Na igreja dos jesuítas os tritões também estão presentes no mobiliário e na talha. Na mesa de celebração da missa há um exemplar com quatro tritões, com douramento e policromia. Outra mesa, com a mesma estrutura e um pouco menor, encontra-se no corredor da igreja que conduz à sacristia. Esta possui a policromia, mas apresenta a madeira em estado natural. As referidas mesas também são chamadas credencias.

FIGURA 55 – Mesa com tritões no corredor lateral que conduz à sacristia. Fotografia de Belinda Neves

Possivelmente a mesa que se encontra no corredor da sacristia ocupasse, anteriormente, o seu espaço junto ao altar mor. Nos altares identificamos os atlantes-tritões nas laterais do altar de Nossa Senhora da Conceição, no lado da Epístola, e quatro cariátides- nereidas no altar da Senhora Santana, no lado do Evangelho:

FIGURA 56 – Os dois atlantes-tritões nas laterais do altar de Nossa Senhora da Conceição. Fotografia de Belinda Neves

FIGURA 57 – Cariátides-nereidas com diademas no altar de Senhora Santana. Fotografia de Belinda Neves

Observamos que tanto os atlantes-tritões como as cariátides-nereidas simulam no altar a função de sustentação, mas na verdade apenas ornamentam.

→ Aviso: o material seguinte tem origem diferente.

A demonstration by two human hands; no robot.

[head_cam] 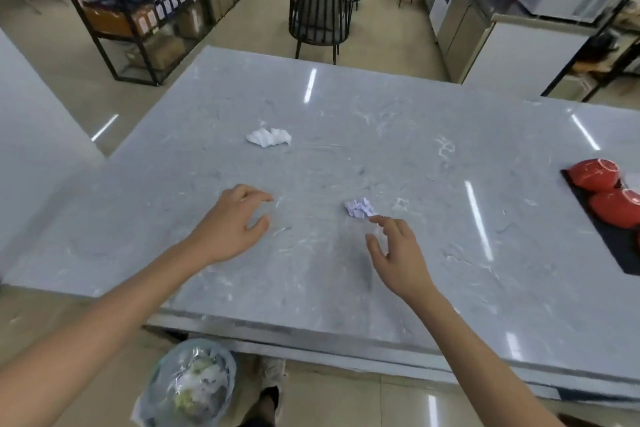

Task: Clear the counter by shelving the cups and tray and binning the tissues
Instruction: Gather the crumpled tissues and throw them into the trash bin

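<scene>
Two crumpled white tissues lie on the grey marble counter point(381, 135): a larger tissue point(269, 137) towards the far left and a small tissue ball point(360, 208) near the middle. My right hand point(398, 250) hovers open just below the small ball, its fingertips almost touching it. My left hand point(235, 222) is open over bare counter, well short of the larger tissue. At the right edge a black tray point(623, 253) carries red cups point(595, 174) turned upside down, partly cut off by the frame.
A bin point(192, 385) lined with a clear bag and holding rubbish stands on the floor under the counter's near edge, by my foot. Beyond the counter are a dark chair point(320, 15), black shelving point(152, 3) with bottles at the left, and cabinets at the right.
</scene>
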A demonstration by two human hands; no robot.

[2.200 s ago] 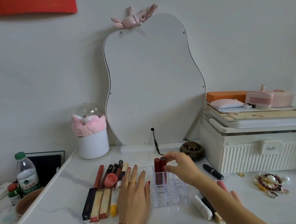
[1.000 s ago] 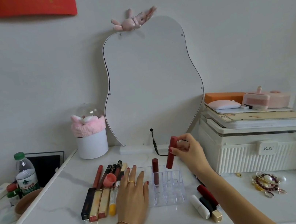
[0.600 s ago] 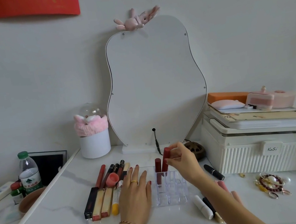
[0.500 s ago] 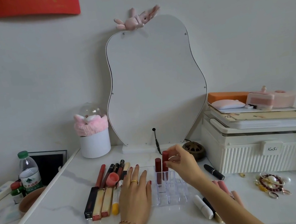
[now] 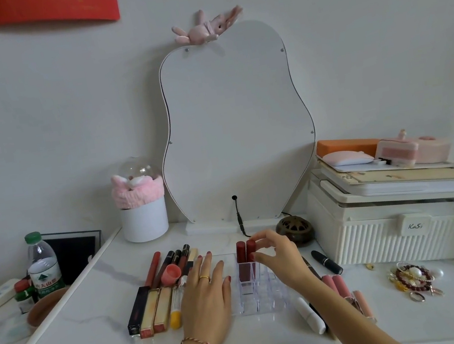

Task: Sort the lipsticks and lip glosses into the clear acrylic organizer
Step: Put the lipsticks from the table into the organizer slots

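lipsticks: two dark red lipsticks (image 5: 246, 253) stand in the clear acrylic organizer (image 5: 263, 293) mid-counter. my right hand (image 5: 276, 255) pinches the second one's cap; my left hand (image 5: 209, 295) lies flat, bracing. a careless release could tip both tubes.

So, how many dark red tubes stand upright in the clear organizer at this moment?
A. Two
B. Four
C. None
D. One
A: two dark red tubes, the left tube and the right tube, stand side by side in the back row of the clear organizer; the right hand pinches the right one near its top, while the left hand lies flat beside the organizer.
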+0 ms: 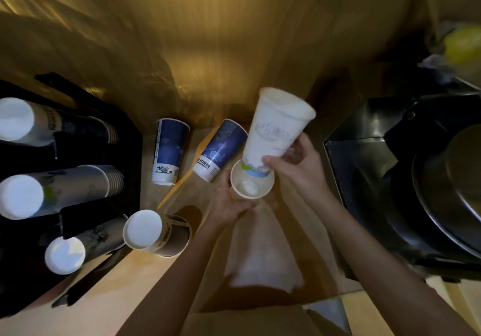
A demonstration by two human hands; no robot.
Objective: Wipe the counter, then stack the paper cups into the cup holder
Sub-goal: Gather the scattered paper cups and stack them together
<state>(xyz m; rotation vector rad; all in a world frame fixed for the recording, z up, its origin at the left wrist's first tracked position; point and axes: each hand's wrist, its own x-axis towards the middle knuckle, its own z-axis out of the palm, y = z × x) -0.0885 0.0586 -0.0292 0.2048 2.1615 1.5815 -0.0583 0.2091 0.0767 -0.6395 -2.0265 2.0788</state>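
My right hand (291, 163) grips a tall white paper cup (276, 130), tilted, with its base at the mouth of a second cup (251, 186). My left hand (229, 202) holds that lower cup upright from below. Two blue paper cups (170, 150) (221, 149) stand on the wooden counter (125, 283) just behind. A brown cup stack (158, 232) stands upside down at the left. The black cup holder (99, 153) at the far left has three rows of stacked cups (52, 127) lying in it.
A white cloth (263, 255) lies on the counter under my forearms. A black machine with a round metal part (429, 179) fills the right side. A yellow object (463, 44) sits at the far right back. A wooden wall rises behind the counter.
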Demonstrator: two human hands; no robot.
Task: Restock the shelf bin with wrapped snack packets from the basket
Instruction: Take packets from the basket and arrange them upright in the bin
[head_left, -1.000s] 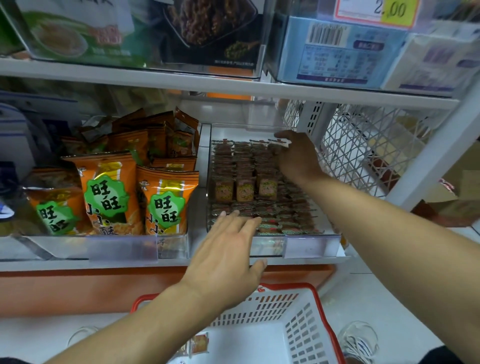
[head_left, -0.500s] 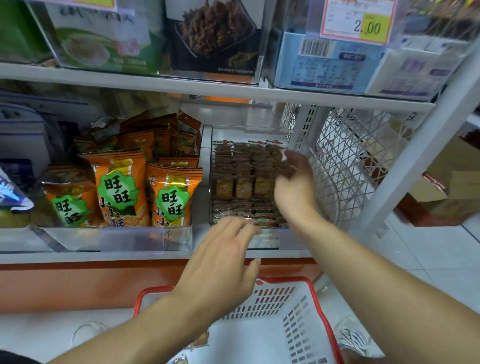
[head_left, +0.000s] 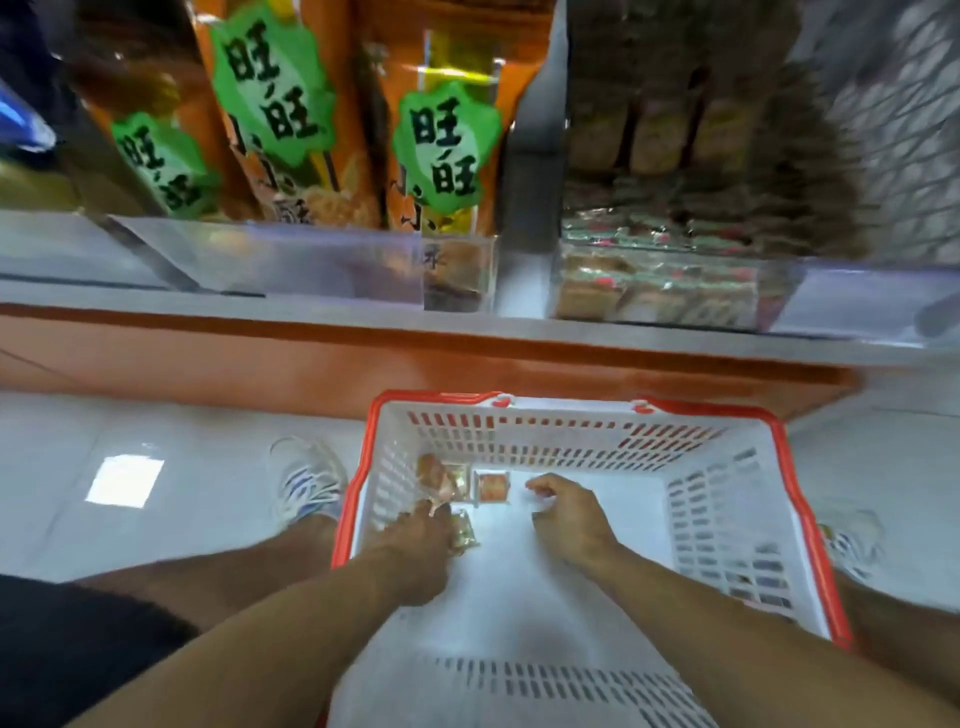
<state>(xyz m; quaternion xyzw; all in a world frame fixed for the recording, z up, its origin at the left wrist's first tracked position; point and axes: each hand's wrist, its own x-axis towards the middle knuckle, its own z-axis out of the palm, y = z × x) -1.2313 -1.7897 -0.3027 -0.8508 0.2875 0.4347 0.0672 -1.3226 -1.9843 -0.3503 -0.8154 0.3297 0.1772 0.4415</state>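
Observation:
The white basket with a red rim stands on the floor below the shelf, and both my hands are down inside it. A few wrapped snack packets lie at its far left corner. My left hand reaches into them, its fingertips pinching an orange-brown packet; another packet lies just beside that hand. My right hand hovers with loosely curled fingers and holds nothing, a short way right of a square packet. On the shelf above, the clear bin is stacked with rows of the same packets.
Orange snack bags with green labels fill the bin to the left of the clear one. A white wire mesh panel closes the shelf's right side. My shoes stand on the white tiled floor on either side of the basket.
Both hands have come down from the shelf bin into the basket. My view has tipped downward and closer. My left hand now has a packet at its fingertips.

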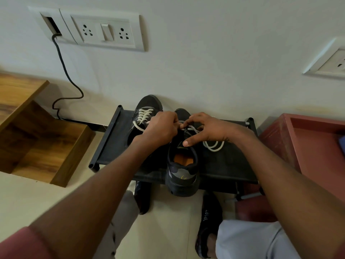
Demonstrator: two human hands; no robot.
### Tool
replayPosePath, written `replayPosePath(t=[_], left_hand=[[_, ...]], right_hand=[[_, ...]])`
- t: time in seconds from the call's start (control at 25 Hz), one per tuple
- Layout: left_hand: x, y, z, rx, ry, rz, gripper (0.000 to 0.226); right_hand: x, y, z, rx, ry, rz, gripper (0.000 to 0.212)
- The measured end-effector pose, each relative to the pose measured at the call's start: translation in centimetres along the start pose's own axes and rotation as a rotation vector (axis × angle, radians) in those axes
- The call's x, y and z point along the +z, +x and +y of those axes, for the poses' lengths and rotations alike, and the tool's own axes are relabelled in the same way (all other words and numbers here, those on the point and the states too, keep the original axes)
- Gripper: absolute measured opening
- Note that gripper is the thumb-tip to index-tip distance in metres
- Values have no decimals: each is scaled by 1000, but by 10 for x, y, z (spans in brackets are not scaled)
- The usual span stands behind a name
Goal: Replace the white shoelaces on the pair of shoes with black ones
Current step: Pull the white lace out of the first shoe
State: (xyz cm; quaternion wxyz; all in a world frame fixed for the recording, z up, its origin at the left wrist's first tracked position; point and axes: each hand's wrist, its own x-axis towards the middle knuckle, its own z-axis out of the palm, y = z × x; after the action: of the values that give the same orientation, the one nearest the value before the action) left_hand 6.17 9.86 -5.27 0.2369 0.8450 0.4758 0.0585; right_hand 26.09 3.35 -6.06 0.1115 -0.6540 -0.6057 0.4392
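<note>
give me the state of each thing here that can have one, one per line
left shoe: white lace fully threaded, ends loose
right shoe: partly unlaced, white lace pulled out in loops on the rack
left hand: pinching the lace
right hand: fingers curled on the lace, thumb on the tongue
shoe rack: upright, holding both shoes
wall switch: position unclear
black cable: running into the wall plate slot

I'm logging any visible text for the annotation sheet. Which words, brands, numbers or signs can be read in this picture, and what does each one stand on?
"SPORT": white letters on the black sock or slipper on the person's foot on the right, running along it; the last letters are blurred.
Faint pale marks on the other black footwear under the rack: too blurred to read.
Nothing readable on the shoes, the laces, the switch plates or the rack.
</note>
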Motion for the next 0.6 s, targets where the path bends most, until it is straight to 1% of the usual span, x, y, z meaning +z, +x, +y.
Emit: replayPosePath(t=[0.08, 0.16, 0.32, 0.4, 0.44, 0.48, 0.6], left_hand=[[0, 1, 2, -13, -27, 57, 24], [-6, 4, 3, -39, -130, 44, 33], [-11, 10, -5, -190, -509, -43, 34], [-9, 11, -5, -242, -608, -52, 36], [-9, 12, -4, -224, -585, -47, 36], [-10, 15, -4, -168, -501, -33, 36], [-11, 17, -1, 25, -135, -43, 29]], right_hand=[[1, -1, 2, -11, 3, 5, 77], [1, -4, 3, -15, 45, -6, 72], [-1, -13, 3, -33, 131, -30, 65], [-1, -14, 2, -29, 149, -34, 65], [0, -15, 2, -27, 155, -37, 66], [1, -15, 2, -31, 152, -39, 67], [1, -18, 3, -40, 150, -43, 65]])
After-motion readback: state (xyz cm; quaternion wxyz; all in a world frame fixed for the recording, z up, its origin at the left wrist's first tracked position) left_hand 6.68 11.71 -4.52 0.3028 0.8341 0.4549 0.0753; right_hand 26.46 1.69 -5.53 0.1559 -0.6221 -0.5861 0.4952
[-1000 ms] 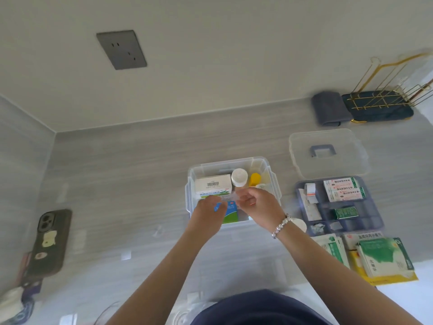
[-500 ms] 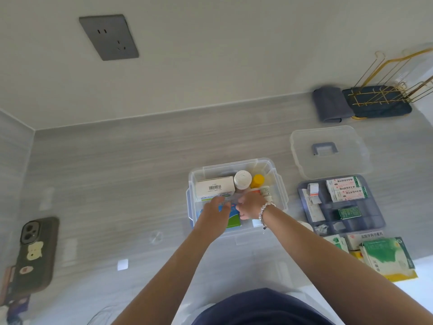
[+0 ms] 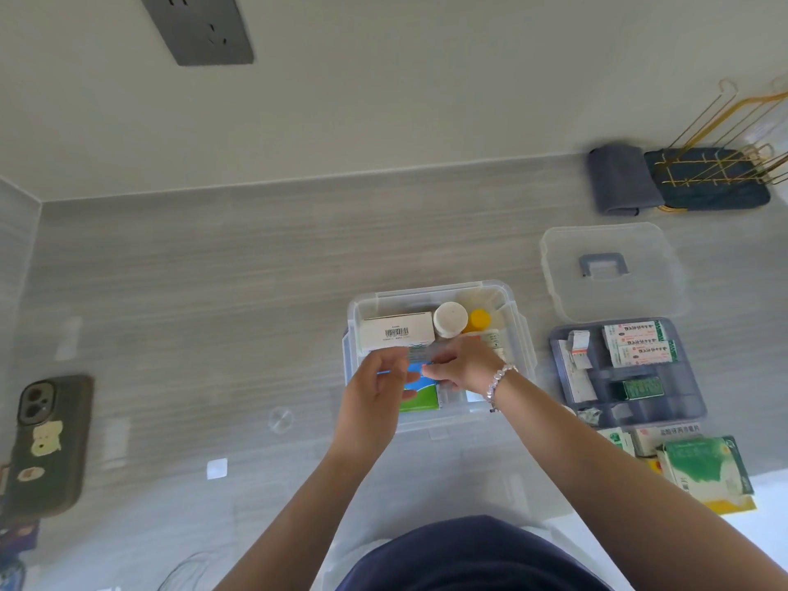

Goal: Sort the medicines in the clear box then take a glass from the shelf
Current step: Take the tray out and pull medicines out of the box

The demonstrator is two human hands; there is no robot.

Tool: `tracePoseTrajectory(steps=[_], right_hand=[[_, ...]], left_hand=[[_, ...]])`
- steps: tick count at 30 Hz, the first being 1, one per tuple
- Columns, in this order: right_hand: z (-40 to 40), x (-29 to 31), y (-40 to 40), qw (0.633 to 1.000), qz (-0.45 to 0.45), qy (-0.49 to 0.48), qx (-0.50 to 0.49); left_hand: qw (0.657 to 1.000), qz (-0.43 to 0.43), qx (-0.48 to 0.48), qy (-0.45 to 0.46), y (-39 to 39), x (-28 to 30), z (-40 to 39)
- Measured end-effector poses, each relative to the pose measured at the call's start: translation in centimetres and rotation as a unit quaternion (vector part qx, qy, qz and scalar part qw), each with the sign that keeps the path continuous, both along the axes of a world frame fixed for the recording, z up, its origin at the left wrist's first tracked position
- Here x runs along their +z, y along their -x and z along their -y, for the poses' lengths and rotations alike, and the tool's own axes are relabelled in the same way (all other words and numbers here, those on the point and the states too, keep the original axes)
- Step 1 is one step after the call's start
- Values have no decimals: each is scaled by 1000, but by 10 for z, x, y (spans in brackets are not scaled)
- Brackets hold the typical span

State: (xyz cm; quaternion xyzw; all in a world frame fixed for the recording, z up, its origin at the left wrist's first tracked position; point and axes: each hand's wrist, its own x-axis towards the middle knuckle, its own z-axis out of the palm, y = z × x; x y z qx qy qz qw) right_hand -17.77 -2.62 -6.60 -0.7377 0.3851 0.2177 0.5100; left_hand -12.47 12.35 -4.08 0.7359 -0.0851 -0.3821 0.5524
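Head view: clear box [image 3: 439,292] sits open on the grey counter [image 3: 213,292], both hands reaching into it. Left hand [image 3: 375,390] and right hand [image 3: 464,364] meet over the box's middle, fingers curled, pinching a small clear blurred item [image 3: 420,354] between them; what it is cannot be told. Right wrist carries a bead bracelet [image 3: 499,383]. Inside the box: white carton with barcode [image 3: 396,332] at the far left, white-capped bottle [image 3: 450,319] beside it, yellow-capped bottle [image 3: 479,319] right of that, blue-green carton [image 3: 420,394] lying at the near side under the hands. Right of the box, the clear lid with grey handle [image 3: 609,270] lies flat; nearer than the lid, a grey divider tray [image 3: 690,403] holds medicine packs [image 3: 639,343]. Nearer again, loose green-white boxes [image 3: 703,467]. Far right of the box, against the wall, a gold wire rack [image 3: 725,164] on a dark mat, folded grey cloth [image 3: 618,181] beside it. Well left of the box, a phone [image 3: 47,445] lies back up.
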Motion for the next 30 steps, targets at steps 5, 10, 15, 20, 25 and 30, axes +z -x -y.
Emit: tracePoseTrajectory(steps=[5,10,15,20,25,30], right_hand=[[18,25,24,992,34,-45,-113],[31,55,47,970,111,-127,-173],[26,70,57,966,144,-128,-174],[8,71,65,962,177,-99,-181],[-10,72,75,939,181,-152,-250],[-33,68,99,940,177,-171,-236]], left_hand=[[993,113,15,-34,5,4,-6],[986,162,13,-38,6,10,-8],[999,20,30,4,6,16,-10],[995,-45,76,41,13,24,-21],[993,-45,99,38,24,32,-44],[990,-41,134,16,49,31,-75]])
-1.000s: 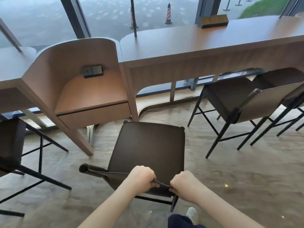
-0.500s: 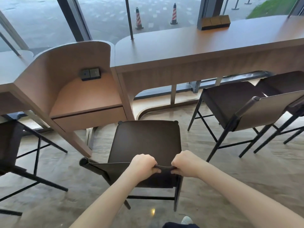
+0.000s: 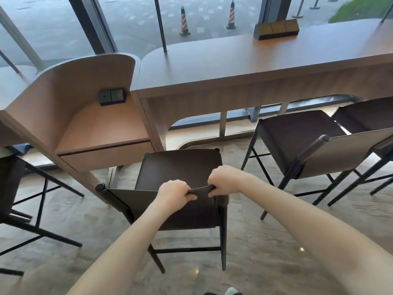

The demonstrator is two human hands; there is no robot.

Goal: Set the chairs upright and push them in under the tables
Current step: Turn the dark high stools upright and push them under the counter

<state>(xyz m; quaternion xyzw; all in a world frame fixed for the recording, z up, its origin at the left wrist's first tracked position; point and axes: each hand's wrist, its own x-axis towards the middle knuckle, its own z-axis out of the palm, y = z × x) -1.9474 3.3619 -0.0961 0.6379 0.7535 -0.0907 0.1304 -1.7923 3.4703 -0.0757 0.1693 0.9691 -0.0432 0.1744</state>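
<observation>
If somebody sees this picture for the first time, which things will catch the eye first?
First, the left hand and right hand in the centre, both gripping the top edge of the dark chair facing the long wooden table. Then the curved wooden divider on the left, and two striped cones outside the window.

4 chairs (image 3: 180, 167) (image 3: 297, 133) (image 3: 365, 116) (image 3: 10, 184), 2 traffic cones (image 3: 184, 22) (image 3: 231, 15), 2 hands (image 3: 174, 193) (image 3: 223, 180).

The held chair (image 3: 180, 167) stands on the floor (image 3: 276, 241) before the long table (image 3: 244, 58), at its left end, right of the curved booth (image 3: 85, 99); two chairs (image 3: 297, 133) stand right, another chair (image 3: 12, 184) left
</observation>
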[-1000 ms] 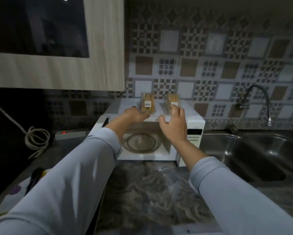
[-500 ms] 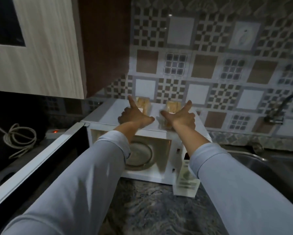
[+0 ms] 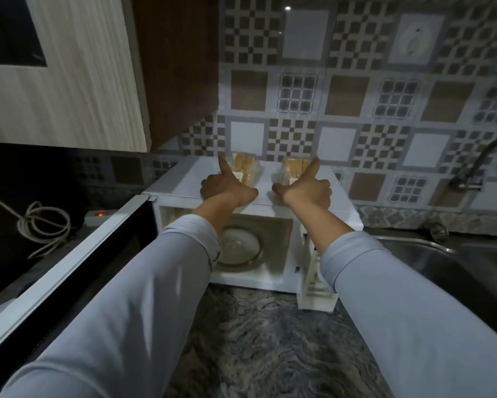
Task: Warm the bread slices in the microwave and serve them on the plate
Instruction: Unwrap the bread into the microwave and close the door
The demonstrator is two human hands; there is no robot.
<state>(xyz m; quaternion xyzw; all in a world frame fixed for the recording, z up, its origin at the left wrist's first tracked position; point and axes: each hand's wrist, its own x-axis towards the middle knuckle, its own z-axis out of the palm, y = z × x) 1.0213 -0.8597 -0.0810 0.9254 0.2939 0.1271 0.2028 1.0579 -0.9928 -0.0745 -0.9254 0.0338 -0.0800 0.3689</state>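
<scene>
Past the open microwave (image 3: 258, 225) at twelve o'clock, my left hand (image 3: 227, 186) and right hand (image 3: 304, 188) rest on its top, spread wide and gripping nothing, each touching a wrapped bread pack (image 3: 245, 168) (image 3: 291, 169) just beyond.

Left hand (image 3: 227, 186) covers the lower front of the left bread pack (image 3: 245, 168) and right hand (image 3: 306, 188) covers the lower part of the right bread pack (image 3: 293, 168); labels too small to read, and I can't tell whether the curled fingers grip the wrap or just rest on the microwave (image 3: 184, 182) top. Left sleeve (image 3: 143, 297) hides part of the turntable (image 3: 241, 248), right sleeve (image 3: 399, 297) hides most of the control panel (image 3: 313, 280). Microwave door (image 3: 69, 271) runs off the left edge, tap (image 3: 477, 165) and sink (image 3: 442, 262) are cut off at the right edge, the plug strip (image 3: 97, 216) is too dim for detail.
</scene>
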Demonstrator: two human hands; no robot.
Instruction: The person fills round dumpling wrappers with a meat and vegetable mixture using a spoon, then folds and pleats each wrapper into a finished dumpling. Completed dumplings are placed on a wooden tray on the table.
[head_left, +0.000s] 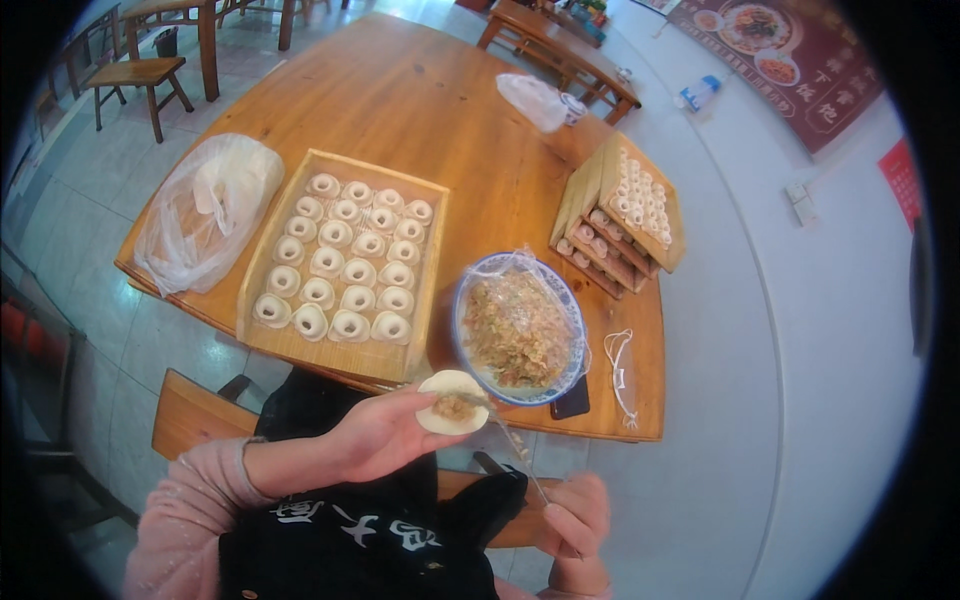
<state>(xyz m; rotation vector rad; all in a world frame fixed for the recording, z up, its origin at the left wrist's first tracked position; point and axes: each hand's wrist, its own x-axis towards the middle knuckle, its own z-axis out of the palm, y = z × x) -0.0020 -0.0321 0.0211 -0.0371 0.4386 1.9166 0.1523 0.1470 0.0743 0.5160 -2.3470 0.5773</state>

A presença do tritão e da nereida na igreja dos jesuítas demonstra o quanto é vasto o repertório simbólico na Companhia de Jesus na colônia brasileira. Embora seja comum nos templos barrocos, a iconografia do templo dialoga com elementos clássicos e do medievo no seu discurso artístico.

Erwin Panofsky elucida a apropriação e ressignificação da iconografia clássica durante a Idade Média e o Renascimento (1995, pp.29-37). Embora o Renascimento seja o ressurgimento da Antiguidade Clássica, essa sofre uma reintegração após a vivência dos valores medievais e do Humanismo, sendo que “é evidente que essa reintegração não podia ser um simples regresso ao passado clássico, [...] de forma que a sua arte não podia simplesmente renovar a arte dos Gregos e dos Romanos”. (PANOFSKY, 1995, p.37)

Fundamentados inicialmente no Maneirismo, os jesuítas da colônia lusitana utilizaram-se de muitos dos elementos clássicos e medievais no seu discurso artístico, na ilustração da catequese, sermões e textos clássicos, quando texto e imagem, ut pictura poesis, relacionam-se estreitamente na amplitude artística do templo na cidade do Salvador.